Embora eles pareçam completos opostos, algo os força a se aproximar; talvez não completamente, mas há sempre uma margem. Dois seres que no início não se compreendem, não se apreciam, que são estranhos um ao outro podem se aproximar em um dado momento. Esta é uma das mensagens principais que eu gostaria de passar com esse mangá.”

A mangaká Kore Yamazaki

É o mesmo dilema de Johanna, dividida entre a “educação” que recebe de Mefistófeles e a “educação” que ela mesmo confere àqueles que vieram a depender dela.

É o dilema dos jovens amantes de Futari no Renai Shoka. Entre Aiko, a vítima de negligência, e Kanako, o resultado do abandono após anos de indiferença.

Se obras como Umibe na Onnanoko e The Gods Lie nos mostram como feridas podem surgir, Yamazaki nos sugere como podem ser fechadas.

A hora de crescer

Para a maior parte dos críticos, a primeira obra que vem à mente quando falamos de Mahoutsukai no Yome é A Bela e a Fera.

Não para mim.

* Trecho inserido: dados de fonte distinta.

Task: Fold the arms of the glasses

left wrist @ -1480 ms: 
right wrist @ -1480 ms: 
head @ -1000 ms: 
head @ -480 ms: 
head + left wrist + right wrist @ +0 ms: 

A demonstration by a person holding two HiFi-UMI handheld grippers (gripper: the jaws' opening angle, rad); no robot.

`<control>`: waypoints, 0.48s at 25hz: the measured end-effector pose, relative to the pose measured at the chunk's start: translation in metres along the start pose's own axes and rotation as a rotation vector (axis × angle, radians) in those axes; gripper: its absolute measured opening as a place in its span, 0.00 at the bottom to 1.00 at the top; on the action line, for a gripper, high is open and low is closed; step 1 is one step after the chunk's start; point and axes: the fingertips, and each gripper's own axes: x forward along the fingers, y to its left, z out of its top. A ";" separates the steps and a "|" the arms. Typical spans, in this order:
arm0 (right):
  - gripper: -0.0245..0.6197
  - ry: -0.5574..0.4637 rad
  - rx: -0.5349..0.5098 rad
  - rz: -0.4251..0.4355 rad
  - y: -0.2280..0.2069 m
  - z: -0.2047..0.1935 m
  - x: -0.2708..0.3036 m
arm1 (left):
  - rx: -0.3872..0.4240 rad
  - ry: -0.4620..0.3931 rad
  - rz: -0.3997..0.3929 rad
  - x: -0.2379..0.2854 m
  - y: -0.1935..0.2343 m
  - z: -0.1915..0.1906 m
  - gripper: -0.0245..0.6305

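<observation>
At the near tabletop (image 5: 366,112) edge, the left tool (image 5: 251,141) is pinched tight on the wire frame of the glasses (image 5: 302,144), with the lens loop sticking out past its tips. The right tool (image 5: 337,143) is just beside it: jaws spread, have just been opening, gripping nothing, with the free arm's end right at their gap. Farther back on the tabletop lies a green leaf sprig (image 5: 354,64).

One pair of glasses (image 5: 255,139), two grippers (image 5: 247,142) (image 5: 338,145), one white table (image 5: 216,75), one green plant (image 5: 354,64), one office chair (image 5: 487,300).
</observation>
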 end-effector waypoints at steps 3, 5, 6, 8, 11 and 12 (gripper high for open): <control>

De minha parte, não consigo pensar em outra que não Leon, história de amor entre um assassino de aluguel e uma órfã (interpretada por uma Natalie Portman então com 11 anos).

Mathilda, a órfã, teve os pais assassinatos pela polícia. Deseja tornar-se uma atiradora para poder vingá-los. Léon, o assassino, sabe melhor. Sua estreia no crime foi movida por um trauma similar, cuja dor nunca deixou de sentir. Até encontrar Mathilda.

Na medida em que ensina à garota sua profissão, “mestre” e “discípulo” se invertem. Enfrentar o mundo aos 11 anos, descobrimos, requer muito mais força que matar alguém a sangue-frio.

“Eu já cresci tudo o que tinha que crescer” ela nos diz. “Agora, só fico mais velha”.

“Comigo, é o contrário” ele responde “Já estou velho o suficiente. Está na hora de crescer”. Uma confissão que não seria estranha nas bocas de Elias, Kanako ou Johanna.

“Não se pode amar apenas a si mesma”; Ruth, o familiar de Chise, lhe diz em certo momento. Não se pode viver, tampouco, amando apenas aos outros. Sem amor próprio, pouco resta da vida além da espera pela morte.

Encontrar o equilíbrio entre os dois talvez seja o grande segredo. A essência, tão elusiva, do que significa afirmar-se como indivíduo.